WHAT YOU NEED TO DO:
Only lines with the string "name" are wanted. Pull them out of the data.

RAW DATA:

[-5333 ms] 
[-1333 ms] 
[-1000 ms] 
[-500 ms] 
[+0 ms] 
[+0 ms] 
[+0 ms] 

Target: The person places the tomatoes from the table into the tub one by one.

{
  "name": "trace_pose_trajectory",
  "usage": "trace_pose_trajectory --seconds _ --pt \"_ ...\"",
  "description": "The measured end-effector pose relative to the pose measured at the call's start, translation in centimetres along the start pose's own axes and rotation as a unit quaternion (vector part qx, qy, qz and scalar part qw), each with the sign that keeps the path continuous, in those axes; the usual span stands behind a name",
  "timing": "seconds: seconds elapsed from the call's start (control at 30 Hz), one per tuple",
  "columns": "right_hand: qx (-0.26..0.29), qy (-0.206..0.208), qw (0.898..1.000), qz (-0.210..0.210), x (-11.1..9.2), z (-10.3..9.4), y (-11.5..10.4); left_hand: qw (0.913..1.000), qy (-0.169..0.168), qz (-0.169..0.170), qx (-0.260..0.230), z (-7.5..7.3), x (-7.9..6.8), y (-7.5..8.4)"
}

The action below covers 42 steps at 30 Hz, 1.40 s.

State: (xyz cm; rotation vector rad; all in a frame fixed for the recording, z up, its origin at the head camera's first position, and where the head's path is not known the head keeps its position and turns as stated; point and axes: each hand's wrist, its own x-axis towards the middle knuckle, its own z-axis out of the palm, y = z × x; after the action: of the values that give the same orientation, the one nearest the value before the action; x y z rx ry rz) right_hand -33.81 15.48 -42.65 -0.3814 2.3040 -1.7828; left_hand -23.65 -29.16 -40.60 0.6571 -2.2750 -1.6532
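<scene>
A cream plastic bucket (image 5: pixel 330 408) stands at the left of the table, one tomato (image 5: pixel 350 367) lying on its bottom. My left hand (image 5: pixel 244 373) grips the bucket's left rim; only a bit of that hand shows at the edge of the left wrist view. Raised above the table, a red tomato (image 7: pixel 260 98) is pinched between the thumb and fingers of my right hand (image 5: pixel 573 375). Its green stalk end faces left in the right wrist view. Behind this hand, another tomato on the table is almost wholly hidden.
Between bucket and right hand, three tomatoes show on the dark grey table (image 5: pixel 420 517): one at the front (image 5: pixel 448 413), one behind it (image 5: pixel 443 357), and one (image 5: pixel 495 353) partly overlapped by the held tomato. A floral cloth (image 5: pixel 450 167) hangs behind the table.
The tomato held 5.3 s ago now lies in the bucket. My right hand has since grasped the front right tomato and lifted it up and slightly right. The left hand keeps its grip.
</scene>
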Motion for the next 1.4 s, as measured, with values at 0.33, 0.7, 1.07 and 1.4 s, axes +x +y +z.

SOLVED EXERCISE:
  "name": "trace_pose_trajectory",
  "description": "The measured end-effector pose relative to the pose measured at the call's start, translation in centimetres along the start pose's own axes and rotation as a unit quaternion (vector part qx, qy, qz and scalar part qw), each with the sign that keeps the path continuous, in those axes; the usual span stands behind a name",

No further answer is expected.